Supposedly, the owners and the owned have set a Monday deadline to cut a deal and save the 2020 "payback the Astros" baseball season. Don't believe it. They'll wheedle for at least another week, until somebody blinks. 

The above quote, from Tampa manager Kevin Cash, comes from today's Gray Lady. 

Virtual Baseball: More Fireworks at the Stadium! And Everywhere! Suzyn Brawls with Tim! Musk on Way to Mars! With Martian!!!

There have been some unusual days in this 2020 virtual baseball season, but perhaps none quite so weird as today.

The game—a 4-3 thriller won when Mike Tauchman tumbled over the right field fence to rob Miguel Sano of a potential, game-winning home run in the ninth inning—was the least of it.

Masahiro Tanaka and Jake Odorizzi hooked up in what was a downright pitchers' duel for this series and this season, both departing after the seventh in a 2-2 tie.  Tommy Kahnle then allowed a go-ahead home run to Jake Cave, but back-to-back doubles by D.J. LeMahieu and Miguel "El Matador" Andujar, put the Yanks out front in front once more.

Adam Ottavio, subbing for a tired Zach(k) Britton as closer, got two men out but let two men on, before Sano hit a blast that seemed headed for the seats.  Only Tauchman's Judgeian leap and catch kept it from going out.

The Yanks' seventh straight win—which cut the chafing-dish hot Tampa Bay Rays' lead in the AL East to nine games—was overshadowed, though, by other events both within and without the Stadium.

The big news was how Elon Musk, released from custody on one of Attorney General William Barr's new "Get Out of Jail Free Because I Say So" warrants, promptly seized control of his stranded Space X rocket and blasted off on his own, telling the control tower that he was planning to travel to Mars and set up the first human space colony there.

In anticipation of peopling his Martian civilization, Musk first kidnapped the Knicks City Dancers AND Jasson Dominguez, the Yankees prospect known as "The Martian."

"He really IS a Martian!" Musk was heard screaming as his spaceship left the atmosphere.  "There are TV antennae that come out of the back of his head!  It's true!  I've seen it!  To Mars with the Martian!  Bwahahahaha!"

Yankees GM Brian Cashman denied reports today that the Yankees had actually expedited Musk's kidnapping of their leading prospect because he was batting only .098 for the Pulaski Skyway Yankees, in the Appalachian Hollow Jug League.

"Bee hazards reeling!" Cashman told a reporter through his special, Eagle Protection gear.

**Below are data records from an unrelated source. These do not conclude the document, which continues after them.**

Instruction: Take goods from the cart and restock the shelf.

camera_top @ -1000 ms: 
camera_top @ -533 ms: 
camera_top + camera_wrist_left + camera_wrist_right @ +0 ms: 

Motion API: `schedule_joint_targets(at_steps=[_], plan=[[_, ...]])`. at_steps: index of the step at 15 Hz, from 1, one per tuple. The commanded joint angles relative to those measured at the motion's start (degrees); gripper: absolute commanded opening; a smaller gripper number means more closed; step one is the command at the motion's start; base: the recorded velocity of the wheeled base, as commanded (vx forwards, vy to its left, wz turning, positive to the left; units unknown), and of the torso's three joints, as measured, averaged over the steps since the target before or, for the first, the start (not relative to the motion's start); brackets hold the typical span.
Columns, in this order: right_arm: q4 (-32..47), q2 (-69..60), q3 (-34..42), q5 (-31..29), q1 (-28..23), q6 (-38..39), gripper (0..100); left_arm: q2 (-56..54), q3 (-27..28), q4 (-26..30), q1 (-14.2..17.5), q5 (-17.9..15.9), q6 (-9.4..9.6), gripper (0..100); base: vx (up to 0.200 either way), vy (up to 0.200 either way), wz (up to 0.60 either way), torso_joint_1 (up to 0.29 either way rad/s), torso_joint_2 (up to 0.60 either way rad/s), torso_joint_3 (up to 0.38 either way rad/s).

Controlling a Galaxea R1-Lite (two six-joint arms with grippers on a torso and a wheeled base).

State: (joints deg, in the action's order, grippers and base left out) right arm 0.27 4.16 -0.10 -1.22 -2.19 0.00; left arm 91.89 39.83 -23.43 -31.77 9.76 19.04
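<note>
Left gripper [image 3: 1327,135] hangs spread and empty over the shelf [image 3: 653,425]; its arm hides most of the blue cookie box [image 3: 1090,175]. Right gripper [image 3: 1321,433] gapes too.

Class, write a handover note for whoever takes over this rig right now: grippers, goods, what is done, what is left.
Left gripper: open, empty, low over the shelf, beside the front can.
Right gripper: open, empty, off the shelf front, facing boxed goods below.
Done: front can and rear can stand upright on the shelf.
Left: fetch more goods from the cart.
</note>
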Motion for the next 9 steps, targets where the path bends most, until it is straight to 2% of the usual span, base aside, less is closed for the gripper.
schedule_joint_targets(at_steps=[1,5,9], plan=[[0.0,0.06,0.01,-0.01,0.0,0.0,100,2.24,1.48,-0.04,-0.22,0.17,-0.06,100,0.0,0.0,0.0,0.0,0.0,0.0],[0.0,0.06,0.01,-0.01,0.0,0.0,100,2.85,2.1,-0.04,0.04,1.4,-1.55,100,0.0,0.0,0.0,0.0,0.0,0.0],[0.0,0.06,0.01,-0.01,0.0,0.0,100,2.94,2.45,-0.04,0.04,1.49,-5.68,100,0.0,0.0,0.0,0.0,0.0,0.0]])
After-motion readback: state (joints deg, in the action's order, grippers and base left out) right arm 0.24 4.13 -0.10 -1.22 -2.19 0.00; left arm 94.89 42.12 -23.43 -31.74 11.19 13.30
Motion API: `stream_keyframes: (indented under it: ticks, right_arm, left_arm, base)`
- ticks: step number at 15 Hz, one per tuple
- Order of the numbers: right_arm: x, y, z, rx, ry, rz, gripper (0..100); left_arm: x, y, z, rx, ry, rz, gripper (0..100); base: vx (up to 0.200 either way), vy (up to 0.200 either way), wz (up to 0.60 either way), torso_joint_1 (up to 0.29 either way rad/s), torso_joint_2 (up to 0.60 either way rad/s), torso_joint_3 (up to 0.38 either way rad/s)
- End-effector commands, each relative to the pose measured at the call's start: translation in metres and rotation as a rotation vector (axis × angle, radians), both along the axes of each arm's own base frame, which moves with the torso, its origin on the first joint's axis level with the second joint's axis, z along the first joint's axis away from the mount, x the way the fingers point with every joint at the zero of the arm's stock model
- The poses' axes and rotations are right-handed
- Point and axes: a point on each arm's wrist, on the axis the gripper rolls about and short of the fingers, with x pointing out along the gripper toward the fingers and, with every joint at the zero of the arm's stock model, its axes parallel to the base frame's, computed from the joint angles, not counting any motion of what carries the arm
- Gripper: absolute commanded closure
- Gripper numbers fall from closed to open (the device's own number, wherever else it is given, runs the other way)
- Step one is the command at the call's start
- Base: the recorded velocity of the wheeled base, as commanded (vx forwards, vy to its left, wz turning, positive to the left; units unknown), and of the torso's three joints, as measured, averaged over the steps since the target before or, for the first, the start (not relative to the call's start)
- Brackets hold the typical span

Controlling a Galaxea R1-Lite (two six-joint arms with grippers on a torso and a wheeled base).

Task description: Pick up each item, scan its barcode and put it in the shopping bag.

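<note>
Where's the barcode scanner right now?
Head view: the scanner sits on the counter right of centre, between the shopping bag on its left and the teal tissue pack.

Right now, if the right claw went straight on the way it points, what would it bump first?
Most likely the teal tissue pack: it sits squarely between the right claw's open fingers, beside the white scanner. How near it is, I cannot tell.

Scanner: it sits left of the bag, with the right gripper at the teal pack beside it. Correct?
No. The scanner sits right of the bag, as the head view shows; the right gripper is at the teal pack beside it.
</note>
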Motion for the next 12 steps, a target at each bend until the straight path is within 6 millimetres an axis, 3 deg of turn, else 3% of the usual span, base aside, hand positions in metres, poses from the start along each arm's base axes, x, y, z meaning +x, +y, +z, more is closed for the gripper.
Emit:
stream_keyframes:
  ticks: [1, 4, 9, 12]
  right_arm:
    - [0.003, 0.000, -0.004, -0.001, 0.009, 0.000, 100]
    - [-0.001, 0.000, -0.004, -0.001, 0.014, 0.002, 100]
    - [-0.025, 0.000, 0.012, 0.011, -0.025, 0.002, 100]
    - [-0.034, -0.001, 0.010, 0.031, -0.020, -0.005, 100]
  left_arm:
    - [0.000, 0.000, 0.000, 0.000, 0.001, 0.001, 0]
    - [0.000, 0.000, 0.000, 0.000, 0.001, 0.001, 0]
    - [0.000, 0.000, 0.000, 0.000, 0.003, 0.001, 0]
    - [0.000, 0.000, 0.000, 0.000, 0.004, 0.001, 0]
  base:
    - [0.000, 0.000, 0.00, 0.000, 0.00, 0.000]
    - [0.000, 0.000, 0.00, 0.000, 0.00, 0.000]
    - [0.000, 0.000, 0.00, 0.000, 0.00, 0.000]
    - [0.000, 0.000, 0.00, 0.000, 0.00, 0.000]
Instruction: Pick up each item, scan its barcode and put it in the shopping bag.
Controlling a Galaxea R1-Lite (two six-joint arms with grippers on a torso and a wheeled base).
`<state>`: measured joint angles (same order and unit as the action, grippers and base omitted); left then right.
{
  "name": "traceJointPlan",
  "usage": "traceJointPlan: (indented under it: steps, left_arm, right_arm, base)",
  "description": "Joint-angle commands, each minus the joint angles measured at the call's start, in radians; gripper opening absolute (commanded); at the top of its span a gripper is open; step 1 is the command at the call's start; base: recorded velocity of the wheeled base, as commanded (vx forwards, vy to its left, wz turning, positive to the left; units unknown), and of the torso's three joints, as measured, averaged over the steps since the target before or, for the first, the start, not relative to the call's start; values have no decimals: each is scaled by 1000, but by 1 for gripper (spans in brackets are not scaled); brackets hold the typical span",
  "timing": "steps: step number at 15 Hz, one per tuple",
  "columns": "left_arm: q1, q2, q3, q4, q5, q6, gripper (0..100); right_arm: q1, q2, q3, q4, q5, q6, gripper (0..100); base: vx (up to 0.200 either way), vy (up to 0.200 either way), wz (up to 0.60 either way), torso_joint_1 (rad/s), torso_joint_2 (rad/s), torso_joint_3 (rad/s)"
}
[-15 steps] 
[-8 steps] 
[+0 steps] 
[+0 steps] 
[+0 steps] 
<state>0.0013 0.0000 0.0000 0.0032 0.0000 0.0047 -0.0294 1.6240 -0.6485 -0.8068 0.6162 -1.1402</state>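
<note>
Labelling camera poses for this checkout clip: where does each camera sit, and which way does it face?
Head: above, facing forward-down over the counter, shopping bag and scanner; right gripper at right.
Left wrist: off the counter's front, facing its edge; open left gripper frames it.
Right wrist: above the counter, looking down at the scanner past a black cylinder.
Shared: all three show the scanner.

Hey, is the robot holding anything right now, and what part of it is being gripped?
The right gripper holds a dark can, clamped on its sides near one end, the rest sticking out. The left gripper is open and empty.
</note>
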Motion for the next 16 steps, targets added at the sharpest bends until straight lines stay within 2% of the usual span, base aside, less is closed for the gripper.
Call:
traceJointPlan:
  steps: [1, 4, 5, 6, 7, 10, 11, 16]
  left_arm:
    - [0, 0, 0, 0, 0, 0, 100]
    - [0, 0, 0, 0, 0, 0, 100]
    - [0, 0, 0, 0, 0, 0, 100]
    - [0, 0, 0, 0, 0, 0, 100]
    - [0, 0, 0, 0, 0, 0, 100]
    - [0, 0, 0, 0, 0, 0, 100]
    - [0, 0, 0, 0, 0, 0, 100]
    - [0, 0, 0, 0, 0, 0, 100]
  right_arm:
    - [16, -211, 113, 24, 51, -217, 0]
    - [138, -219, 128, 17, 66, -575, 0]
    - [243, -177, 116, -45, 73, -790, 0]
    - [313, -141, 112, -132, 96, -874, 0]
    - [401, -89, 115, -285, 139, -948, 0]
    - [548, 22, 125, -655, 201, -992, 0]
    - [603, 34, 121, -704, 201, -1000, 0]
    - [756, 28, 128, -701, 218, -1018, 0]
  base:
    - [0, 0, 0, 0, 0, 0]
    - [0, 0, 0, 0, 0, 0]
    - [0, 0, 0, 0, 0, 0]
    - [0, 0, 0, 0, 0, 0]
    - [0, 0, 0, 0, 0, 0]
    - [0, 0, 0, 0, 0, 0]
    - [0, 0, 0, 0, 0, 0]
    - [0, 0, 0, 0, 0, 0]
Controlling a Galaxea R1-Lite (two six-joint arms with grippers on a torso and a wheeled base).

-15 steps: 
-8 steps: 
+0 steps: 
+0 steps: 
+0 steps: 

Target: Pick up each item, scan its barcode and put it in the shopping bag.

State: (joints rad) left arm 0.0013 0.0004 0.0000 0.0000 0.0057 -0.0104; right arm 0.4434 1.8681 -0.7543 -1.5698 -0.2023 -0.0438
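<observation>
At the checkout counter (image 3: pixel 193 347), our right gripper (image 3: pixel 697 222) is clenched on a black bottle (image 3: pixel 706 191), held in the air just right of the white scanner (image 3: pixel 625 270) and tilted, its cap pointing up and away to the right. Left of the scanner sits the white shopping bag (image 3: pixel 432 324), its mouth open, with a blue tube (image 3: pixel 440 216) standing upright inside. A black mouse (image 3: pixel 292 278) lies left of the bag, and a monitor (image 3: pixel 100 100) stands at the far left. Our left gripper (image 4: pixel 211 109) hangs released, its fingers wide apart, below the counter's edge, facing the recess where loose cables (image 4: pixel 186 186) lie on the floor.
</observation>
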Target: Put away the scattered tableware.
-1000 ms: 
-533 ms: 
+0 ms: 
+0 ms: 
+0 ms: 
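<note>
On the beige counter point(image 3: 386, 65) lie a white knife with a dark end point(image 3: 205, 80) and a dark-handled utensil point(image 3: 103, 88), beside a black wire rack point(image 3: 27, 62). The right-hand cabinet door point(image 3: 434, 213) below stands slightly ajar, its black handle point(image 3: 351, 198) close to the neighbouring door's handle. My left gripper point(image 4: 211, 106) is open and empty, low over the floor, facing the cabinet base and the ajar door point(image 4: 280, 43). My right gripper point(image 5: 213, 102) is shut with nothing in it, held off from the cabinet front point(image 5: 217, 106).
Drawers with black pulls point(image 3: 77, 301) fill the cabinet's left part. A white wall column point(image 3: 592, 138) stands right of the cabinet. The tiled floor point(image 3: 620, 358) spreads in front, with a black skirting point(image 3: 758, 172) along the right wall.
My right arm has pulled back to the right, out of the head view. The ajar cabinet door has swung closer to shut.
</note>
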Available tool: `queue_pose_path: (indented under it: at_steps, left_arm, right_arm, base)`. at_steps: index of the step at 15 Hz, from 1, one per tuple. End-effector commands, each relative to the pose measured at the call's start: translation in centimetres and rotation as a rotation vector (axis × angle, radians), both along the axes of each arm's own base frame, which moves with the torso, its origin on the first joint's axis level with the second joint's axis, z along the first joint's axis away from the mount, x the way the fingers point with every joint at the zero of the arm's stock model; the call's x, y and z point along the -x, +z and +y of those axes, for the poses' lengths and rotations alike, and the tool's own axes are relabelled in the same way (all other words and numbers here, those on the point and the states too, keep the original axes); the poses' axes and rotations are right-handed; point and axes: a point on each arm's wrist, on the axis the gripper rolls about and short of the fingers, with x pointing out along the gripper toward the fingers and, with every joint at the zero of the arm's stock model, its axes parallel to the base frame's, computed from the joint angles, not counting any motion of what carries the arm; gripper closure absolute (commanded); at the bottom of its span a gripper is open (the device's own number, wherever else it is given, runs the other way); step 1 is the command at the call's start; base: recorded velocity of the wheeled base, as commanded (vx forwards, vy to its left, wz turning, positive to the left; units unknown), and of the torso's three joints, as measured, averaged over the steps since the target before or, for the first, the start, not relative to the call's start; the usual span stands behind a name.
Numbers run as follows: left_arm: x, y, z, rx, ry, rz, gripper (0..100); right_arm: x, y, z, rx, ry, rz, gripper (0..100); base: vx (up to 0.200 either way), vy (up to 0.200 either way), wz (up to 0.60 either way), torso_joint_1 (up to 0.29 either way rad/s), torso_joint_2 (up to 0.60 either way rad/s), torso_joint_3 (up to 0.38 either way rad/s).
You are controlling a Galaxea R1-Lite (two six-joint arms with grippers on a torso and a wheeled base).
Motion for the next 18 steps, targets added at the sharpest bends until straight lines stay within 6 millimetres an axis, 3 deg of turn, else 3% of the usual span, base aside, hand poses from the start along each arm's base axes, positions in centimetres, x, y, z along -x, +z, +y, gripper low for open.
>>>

When the reporter asked him, "What?" Cashman repeated, "He-has-a-high-ceiling!"—then crushed the man's larynx with his steel glove.

Meanwhile, back in the Bronx, Suzyn Waldman got into an intense argument with Special Kars-for-Kids Booth Guest Tim McCarver, who told her during the seventh-inning stretch that he had never much cared for the Yankees or the Steinbrenners, especially old George, who he described as "a loathsome bully with body odor."

Their heated argument soon turned to fisticuffs, and Stadium fans were treated to the sight of them tumbling out of the booth and onto the protective netting behind home plate while they continued to flail at each other.  They were stranded there for most of the next inning until Stadium personnel could rescue them, but they did return to finish out the game like the pros they are.

Afterwards they made it up, even enjoying a drink together at one of Yankee Stadium's many family whiskey bars.  Suzyn confessed that she may have been particularly on edge because of the latest medical reports concerning her erstwhile partner, John Sterling.

"I can't say anything," she sniffed, while putting back her third single-malt in ten minutes.  "But I think he's really in trouble.  There's no predicting the fate of 81-year-old masters with irregular brain patterns."